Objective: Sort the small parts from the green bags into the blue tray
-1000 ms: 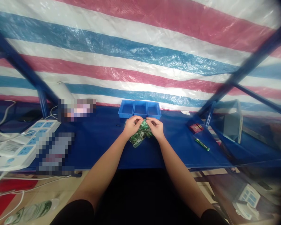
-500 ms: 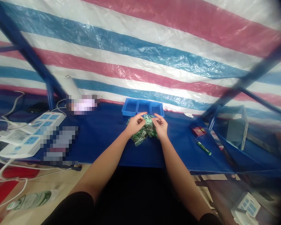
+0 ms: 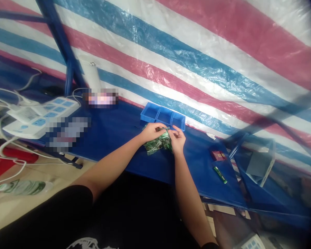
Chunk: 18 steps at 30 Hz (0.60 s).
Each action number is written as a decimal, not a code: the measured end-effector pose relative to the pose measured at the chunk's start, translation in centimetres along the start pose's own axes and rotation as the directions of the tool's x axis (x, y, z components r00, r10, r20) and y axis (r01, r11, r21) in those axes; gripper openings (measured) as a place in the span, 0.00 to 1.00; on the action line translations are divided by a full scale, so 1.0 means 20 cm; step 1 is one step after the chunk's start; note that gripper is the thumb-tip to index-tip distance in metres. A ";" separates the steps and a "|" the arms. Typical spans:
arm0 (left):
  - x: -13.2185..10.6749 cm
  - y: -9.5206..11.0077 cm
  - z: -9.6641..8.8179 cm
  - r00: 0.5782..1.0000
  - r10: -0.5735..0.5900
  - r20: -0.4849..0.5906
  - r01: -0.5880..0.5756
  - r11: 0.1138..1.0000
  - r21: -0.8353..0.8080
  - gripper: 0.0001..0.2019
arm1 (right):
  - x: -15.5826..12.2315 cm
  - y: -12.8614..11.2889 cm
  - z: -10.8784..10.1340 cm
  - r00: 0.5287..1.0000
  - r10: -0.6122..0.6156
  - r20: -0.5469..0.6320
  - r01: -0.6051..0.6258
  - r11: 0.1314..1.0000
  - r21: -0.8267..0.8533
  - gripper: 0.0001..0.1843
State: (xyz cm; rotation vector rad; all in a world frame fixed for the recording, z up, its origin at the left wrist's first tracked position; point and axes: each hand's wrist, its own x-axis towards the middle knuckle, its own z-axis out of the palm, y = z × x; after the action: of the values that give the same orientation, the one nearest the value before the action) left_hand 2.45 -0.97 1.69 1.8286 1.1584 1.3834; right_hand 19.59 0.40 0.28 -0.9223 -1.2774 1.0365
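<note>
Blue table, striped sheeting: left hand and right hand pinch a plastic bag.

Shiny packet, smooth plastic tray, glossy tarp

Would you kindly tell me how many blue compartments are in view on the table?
3: the left compartment, middle compartment and right compartment, side by side near the striped sheet. The right hand slightly overlaps the right compartment's front; none seems wholly hidden.
</note>
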 end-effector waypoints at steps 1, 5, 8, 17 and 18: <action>0.00 0.00 0.00 1.000 -0.002 -0.024 0.002 1.000 -0.014 0.15 | 0.00 0.00 0.00 1.000 0.000 -0.001 0.000 1.000 -0.020 0.29; 0.02 -0.02 0.01 0.994 -0.001 -0.111 -0.012 0.994 -0.111 0.13 | 0.01 0.01 0.00 0.999 -0.016 0.038 0.019 0.996 -0.088 0.25; 0.02 -0.02 0.01 0.990 -0.028 -0.140 0.001 0.982 -0.189 0.12 | 0.01 0.02 0.00 0.997 -0.037 0.072 0.045 0.991 -0.123 0.20; 0.00 0.01 -0.02 0.996 -0.051 -0.070 0.038 0.983 -0.178 0.23 | 0.00 0.03 0.02 0.999 -0.035 0.041 0.035 0.999 -0.010 0.17; 0.00 0.01 -0.02 0.997 -0.042 -0.059 0.032 0.987 -0.160 0.22 | 0.00 0.03 0.03 0.999 -0.029 0.033 0.029 1.000 0.004 0.17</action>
State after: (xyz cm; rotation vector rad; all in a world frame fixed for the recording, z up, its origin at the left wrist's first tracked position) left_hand 2.03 -1.02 1.95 1.6560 1.0744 1.4771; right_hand 19.04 0.54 -0.17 -0.8849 -1.3123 1.0346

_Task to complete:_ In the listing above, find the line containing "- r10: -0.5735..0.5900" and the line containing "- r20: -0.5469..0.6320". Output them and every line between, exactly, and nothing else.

_Exercise solution:_
  - r10: -0.5735..0.5900
  - r20: -0.4849..0.5906
  - r01: -0.5880..0.5756
  - r11: 0.1138..1.0000
  - r21: -0.8353..0.8080
  - gripper: 0.0001..0.2019
arm1 (right):
  - x: -15.5826..12.2315 cm
  - y: -12.8614..11.2889 cm
  - z: -10.8784..10.1340 cm
  - r00: 0.5287..1.0000
  - r10: -0.6122..0.6156
  - r20: -0.5469..0.6320

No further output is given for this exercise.